O crime foi cometido em março de 2016. A mulher tentou esconder o corpo embaixo de restos de telhas. Ela foi presa em flagrante, encaminhada a Cadeia Pública Hildebrando de Souza, e posteriormente transferida para Curitiba por medida de segurança.

A mulher teria Maria Geni permanece em um estabelecimento específico para pessoas com doenças mentais.
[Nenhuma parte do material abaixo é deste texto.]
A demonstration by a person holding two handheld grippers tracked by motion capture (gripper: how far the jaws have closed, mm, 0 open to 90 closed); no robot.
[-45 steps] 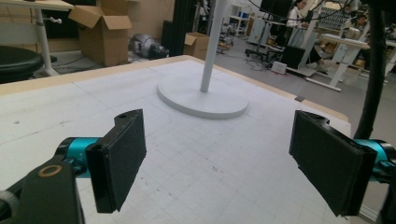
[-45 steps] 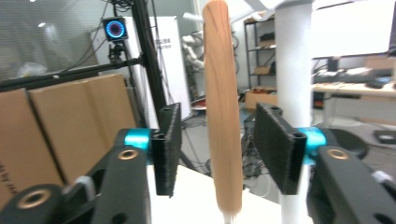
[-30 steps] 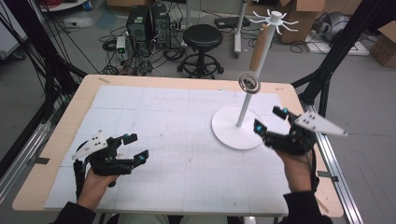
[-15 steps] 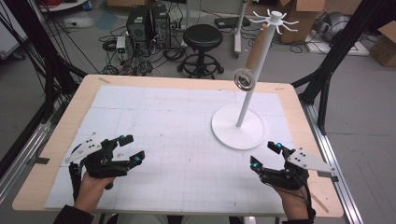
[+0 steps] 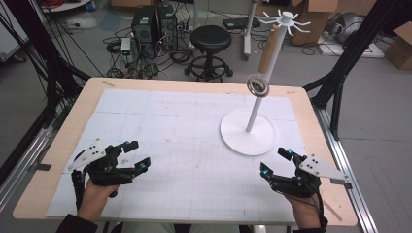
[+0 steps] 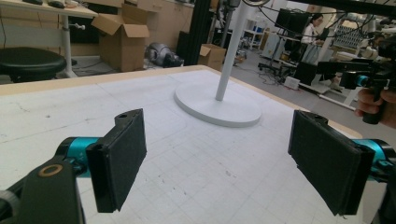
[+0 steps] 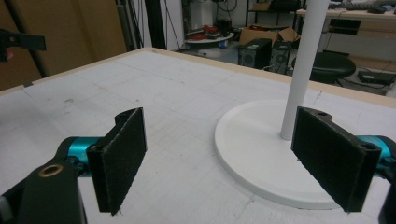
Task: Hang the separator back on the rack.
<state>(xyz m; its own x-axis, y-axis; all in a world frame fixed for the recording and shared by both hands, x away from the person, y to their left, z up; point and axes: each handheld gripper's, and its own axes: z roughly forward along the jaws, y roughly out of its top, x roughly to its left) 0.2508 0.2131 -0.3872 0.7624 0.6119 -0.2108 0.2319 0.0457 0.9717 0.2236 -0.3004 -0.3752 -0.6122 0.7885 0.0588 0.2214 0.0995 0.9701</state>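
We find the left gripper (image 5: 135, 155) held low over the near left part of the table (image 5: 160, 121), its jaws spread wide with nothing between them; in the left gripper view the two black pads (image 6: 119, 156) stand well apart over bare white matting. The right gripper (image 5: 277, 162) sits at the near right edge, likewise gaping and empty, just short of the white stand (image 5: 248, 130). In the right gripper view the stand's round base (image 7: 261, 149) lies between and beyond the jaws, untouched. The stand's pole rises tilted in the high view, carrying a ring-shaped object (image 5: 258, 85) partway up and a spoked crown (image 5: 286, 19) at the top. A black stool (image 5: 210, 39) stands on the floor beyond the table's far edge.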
Em entrevista ao portal aRede e ao Jornal da Manhã assim que foi presa, a mulher confessou a autoria e deu detalhes do crime. “Era quase meia-noite. Eu matei ela, enrolei em um plástico preto e deixei no quintal”, contou, sem esboçar nenhum sentimento. A Polícia Militar (PM) informou na época que Maria Geni teria utilizado um pedaço de madeira para apoiar a criança e a degolado com uma faca de cozinha.

“Eu lavei a faca e guardei em cima do guarda-roupas”, explicou na sequência da entrevista. Divorciada, a mulher já comentava que sofria de depressão. “Eu tomo remédio, mas estava há três dias sem tomar”, declarou.
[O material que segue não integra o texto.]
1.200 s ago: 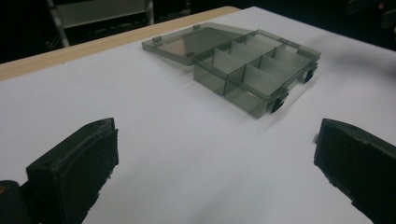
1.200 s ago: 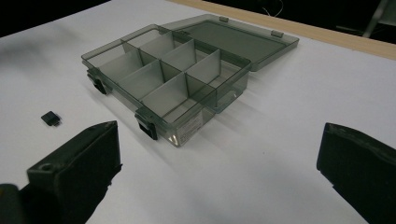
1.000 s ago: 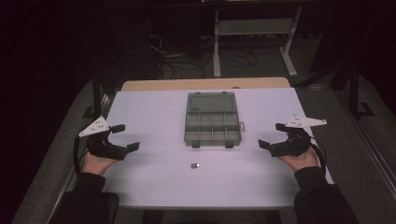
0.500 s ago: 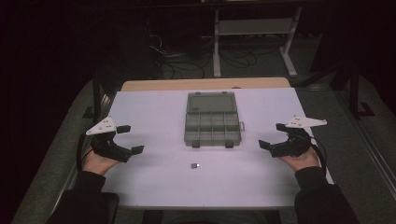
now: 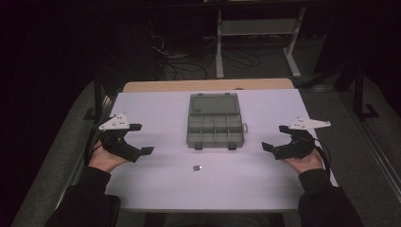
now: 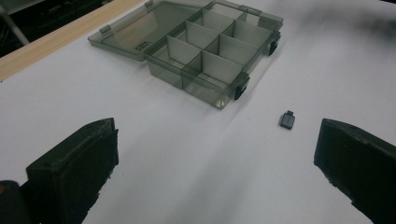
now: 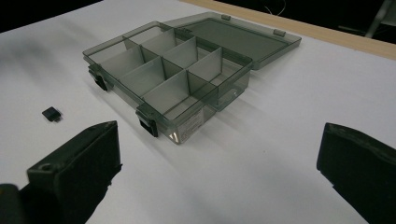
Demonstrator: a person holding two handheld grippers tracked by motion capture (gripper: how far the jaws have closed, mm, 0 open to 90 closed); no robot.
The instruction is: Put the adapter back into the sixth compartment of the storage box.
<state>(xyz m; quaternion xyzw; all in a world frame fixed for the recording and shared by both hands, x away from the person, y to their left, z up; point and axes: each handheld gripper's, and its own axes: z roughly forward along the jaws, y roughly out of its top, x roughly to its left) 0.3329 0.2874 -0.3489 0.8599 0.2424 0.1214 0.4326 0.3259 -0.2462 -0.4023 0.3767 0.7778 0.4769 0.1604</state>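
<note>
High view: left claw (image 5: pixel 140 139), right claw (image 5: pixel 275 138) wide open, empty.

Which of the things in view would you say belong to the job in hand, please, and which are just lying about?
Likely belong to the job:
- small dark part, lying loose on the table
- open compartment box
- left gripper, open
- right gripper, open

Just lying about:
- cables on the floor
- metal stand behind the table
</note>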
A defesa de Maria Geni será conduzida pelo advogado Leandro Ferreira do Amaral. “Vamos nos apoiar em um atestado médico que comprava a insanidade mental. Esse laudo foi elaborado por um perito nomeado pelo juízo. O médico constatou que no momento do crime ela não tinha consciência do que estava fazendo”, alegou.

A mulher será julgada por homicídio duplamente qualificado. “Tentaremos quebrar essas qualificadoras. Buscaremos a absolvição da mesma”, finalizou Amaral.